Além disso, o hipnotismo
forneceu inúmeros casos de “hipermnésia”. Um argumento muito debatido ao
fim do séc. XIX, tanto na filosofia quanto na psicologia, era se no
indivíduo havia recordações inconscientes de tudo o que havia encontrado
na vida. A presença desta função conservativa do inconsciente pode ser
muitas vezes encontrada em “O cônego ou metafísica do estilo”, em
passagens como: “Ficai aí, perfis meio apagados de paspalhões que fizeram
rir ao cônego, e que ele inteiramente esqueceu.” (p.277). Ou ainda:
Cá estão as
vozes remotas da primeira missa; cá estão as cantigas da roça que ele
ouvia cantar às pretas, em casa; farrapos de sensações esvaídas, aqui um
medo, ali um gosto, acolá um fastio de cousas que vieram cada uma por sua
vez, e que agora jazem na grande unidade impalpável e obscura. (p.276).
Outro conto em que temos
referência à função conservativa é “Um homem célebre”. Trata-se do drama
de um compositor de polcas, Pestana, que apesar dos sucessos destas,
mantém-se frustrado. Isto porque deseja fazer obras em formas clássicas,
como sonatas, ao estilo de um Beethoven ou um Mozart. Contudo, apesar de
constantes tentativas, nunca consegue compor nada deste gênero.
Em uma das passagens da narrativa,
Machado refere-se ao inconsciente como o lugar de onde provem a
inspiração:
Às vezes, como que ia
surgir das profundezas do inconsciente uma aurora de idéia; ele corria ao
piano, para aventá-la inteira, traduzi-la em sons, mas era em vão; a idéia
esvaía-se.
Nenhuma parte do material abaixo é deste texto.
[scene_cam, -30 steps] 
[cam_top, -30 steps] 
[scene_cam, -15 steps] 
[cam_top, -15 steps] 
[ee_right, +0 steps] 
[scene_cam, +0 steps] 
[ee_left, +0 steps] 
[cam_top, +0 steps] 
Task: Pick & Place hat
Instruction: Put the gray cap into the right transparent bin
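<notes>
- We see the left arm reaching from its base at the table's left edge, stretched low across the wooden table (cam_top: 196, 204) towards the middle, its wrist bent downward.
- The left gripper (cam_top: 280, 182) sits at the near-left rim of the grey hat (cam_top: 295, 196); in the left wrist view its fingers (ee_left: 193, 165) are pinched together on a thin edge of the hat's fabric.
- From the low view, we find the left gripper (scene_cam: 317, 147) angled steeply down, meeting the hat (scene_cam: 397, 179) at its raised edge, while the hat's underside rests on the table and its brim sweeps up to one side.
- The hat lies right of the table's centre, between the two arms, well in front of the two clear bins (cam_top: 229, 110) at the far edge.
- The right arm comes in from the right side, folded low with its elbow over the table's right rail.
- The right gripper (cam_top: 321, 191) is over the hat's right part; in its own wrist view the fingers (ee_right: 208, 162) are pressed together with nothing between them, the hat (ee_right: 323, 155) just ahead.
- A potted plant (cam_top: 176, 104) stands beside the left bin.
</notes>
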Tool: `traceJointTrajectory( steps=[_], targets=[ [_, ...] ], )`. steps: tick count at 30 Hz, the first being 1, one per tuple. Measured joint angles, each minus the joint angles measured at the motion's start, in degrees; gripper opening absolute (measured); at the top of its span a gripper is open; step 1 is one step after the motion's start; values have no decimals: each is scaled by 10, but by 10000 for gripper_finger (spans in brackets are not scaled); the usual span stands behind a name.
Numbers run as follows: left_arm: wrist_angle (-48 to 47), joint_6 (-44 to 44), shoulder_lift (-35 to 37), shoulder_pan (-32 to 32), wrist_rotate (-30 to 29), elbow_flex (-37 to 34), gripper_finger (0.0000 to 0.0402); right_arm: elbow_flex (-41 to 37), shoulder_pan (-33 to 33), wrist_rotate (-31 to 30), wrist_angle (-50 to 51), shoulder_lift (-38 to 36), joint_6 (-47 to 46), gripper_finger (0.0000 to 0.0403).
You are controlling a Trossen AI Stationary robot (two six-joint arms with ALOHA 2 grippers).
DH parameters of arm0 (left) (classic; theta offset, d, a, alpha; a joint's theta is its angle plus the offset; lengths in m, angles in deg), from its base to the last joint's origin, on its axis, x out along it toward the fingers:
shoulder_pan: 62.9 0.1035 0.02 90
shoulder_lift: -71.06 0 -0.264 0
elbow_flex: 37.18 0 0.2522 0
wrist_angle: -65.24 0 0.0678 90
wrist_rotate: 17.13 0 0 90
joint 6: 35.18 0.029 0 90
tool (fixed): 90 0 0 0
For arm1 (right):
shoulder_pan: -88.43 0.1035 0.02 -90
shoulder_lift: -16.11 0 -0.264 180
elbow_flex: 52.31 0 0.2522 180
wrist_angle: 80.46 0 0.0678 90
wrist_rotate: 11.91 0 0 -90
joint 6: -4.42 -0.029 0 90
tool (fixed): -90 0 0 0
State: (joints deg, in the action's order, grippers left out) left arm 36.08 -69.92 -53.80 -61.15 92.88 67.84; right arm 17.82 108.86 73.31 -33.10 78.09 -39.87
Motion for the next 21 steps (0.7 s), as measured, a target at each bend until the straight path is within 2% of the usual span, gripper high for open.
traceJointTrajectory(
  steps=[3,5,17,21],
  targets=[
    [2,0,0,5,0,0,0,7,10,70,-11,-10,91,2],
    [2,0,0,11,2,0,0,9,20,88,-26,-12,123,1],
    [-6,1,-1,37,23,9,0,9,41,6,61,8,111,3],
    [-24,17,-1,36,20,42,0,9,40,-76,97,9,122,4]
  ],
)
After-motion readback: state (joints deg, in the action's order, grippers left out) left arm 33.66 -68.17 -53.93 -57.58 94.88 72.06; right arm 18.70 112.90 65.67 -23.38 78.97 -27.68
Outras vezes, sentado ao piano, deixava os dedos correrem, à
ventura, a ver se as fantasias brotavam deles, como dos de Mozart; mas
nada, nada, a inspiração não vinha, a imaginação deixava-se estar
dormindo. Se acaso uma idéia aparecia, definida e bela, era eco apenas de
alguma peça alheia, que a memória repetia, e que ele supunha inventar.
Então, irritado, erguia-se, jurava abandonar a arte, ir plantar café ou
puxar carroça; mas daí a dez minutos, ei-lo outra vez, com os olhos em
Mozart, a imitá-lo ao piano. (Assis, 1961, V.14, p.72).
Restava a Pestana apenas
compor polcas. Certo dia, entretanto, Pestana começou a compor uma sonata,
que lhe pareceu belíssima. Sua
mulher, porém, que estava por perto a escutar, percebeu, para o seu
desconsolo, que aquela obra não era dele, mas sim de Chopin.
Isto é, a música não era fruto de sua inspiração, mas sim de sua
memória. Segundo o ensaio de Augusto Meyer (1965) sobre a psicologia da
criação artística em Machado: Sílvio e Sílvia, o que o ocorre, no
caso de Pestana, é que a música foi “trasladada inconscientemente”.
A função criativa do inconsciente
já era sublinhada desde o tempo do romantismo.
Segundo esta concepção, o
ato de criação tem origem no inconsciente.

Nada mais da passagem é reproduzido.